Pour cette technologie, l’équipe de Thierry Bosch a reçu le prix européen de la mécatronique, dans la catégorie Recherche. Une distinction décernée en juin par Thésame (réseau européen industrie-formation-recherche en mécatronique) et Artema (syndicat des industriels de la mécatronique) dans le cadre des Rencontres Européennes de la mécatronique.

Quant à la valorisation des résultats de cette recherche, elle est déjà engagée. L’Institut National Polytechnique de Toulouse (INPT) a déposé un brevet, tandis que le département de Valorisation du PRES Université de Toulouse a sélectionné le projet afin que la Région et l’Etat octroient un financement d’environ 60 000 euros. Objectif : réaliser un démonstrateur du système plus professionnel et plus proche des applications envisagées.

En outre, Thierry Bosch fait état de l’intérêt manifesté par plusieurs entreprises du secteur aéronautique toulousain. En vue : l’adaptation du système afin de mesurer les impacts sur les ailes d’avions. Ajoutons qu’une start-up parisienne, Epsiline, s’est installée à Toulouse pour travailler avec l’équipe de Thierry Bosch. Celle-ci apporte compétences et savoir-faire : la solution de mesure de vent que la jeune entreprise innovante développe est en effet basée sur le laser et sur des principes physiques similaires.

Frédéric Dessort

La start-up Epsiline remporte le Grand Prix 2010 des « Inn’Ovations »

Basé sur l’utilisation du laser, l’ « Anemoptic », développé par Epsiline, a séduit le jury des Inn’Ovations 2010 le 9 novembre dernier. Des trophées organisés comme à l’accoutumée par la Région Midi-Pyrénées, son agence Midi-Pyrénées Innovation et l’Etat, dans le cadre des rencontres “MID”, dédiées à l’innovation et au développement économique.

« C’est une grande chance de bénéficier d’un tel coup de projecteur », explique Christophe Lepaysan, président d’Epsiline, qui reçoit 50 000 euros de dotation. « Un prix qui va nous permettre de couvrir le développement du prototype de l’Anemoptic.
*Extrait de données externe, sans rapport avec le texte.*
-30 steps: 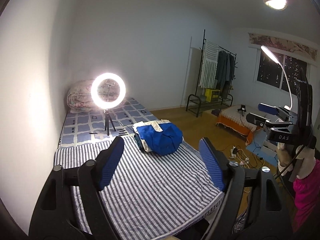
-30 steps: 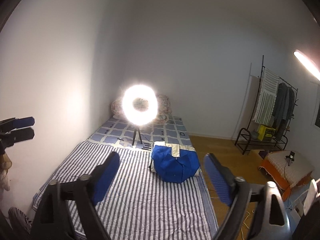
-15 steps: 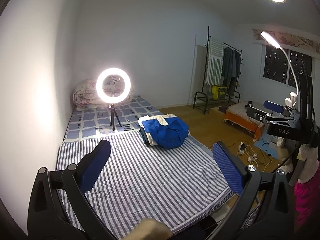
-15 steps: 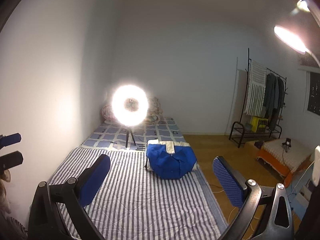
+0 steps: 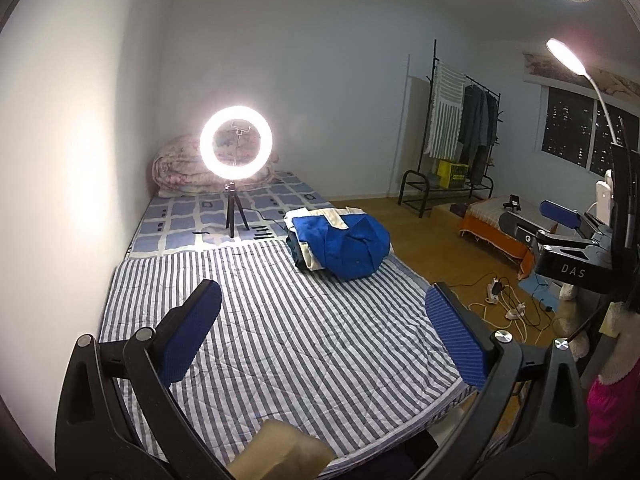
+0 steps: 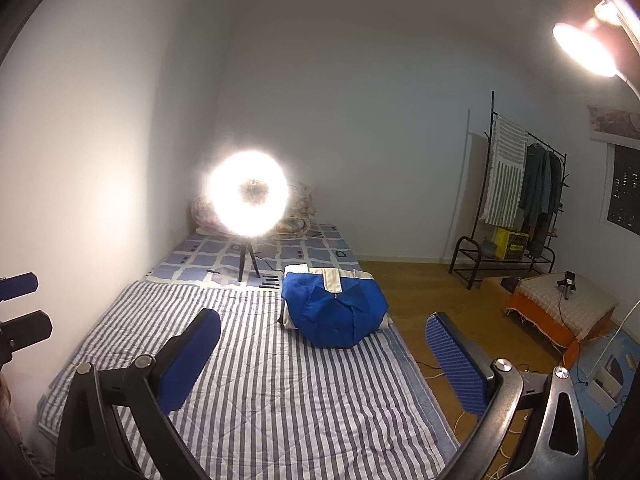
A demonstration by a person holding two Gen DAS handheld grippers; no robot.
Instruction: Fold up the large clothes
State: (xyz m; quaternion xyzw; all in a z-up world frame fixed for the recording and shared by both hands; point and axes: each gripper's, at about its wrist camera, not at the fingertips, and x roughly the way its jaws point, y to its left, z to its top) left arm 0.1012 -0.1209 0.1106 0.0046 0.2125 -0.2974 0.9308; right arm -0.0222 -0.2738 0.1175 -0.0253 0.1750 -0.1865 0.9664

Cette sonde laser de mesure du vent est conçue en partenariat avec le Laboratoire d’Optoélectronique pour les Systèmes Embarqués, qui détient une technologie de référence au niveau international », poursuit le jeune créateur d’entreprise.

Celui-ci envisage le lancement du produit en 2011 à destination des agences de météorologie et des prospecteurs d’éoliennes. Bénéficiant de l’accompagnement de l’Incubateur Midi-Pyrénées, la jeune pousse entend lever 100 000 euros en fonds d’amorçage.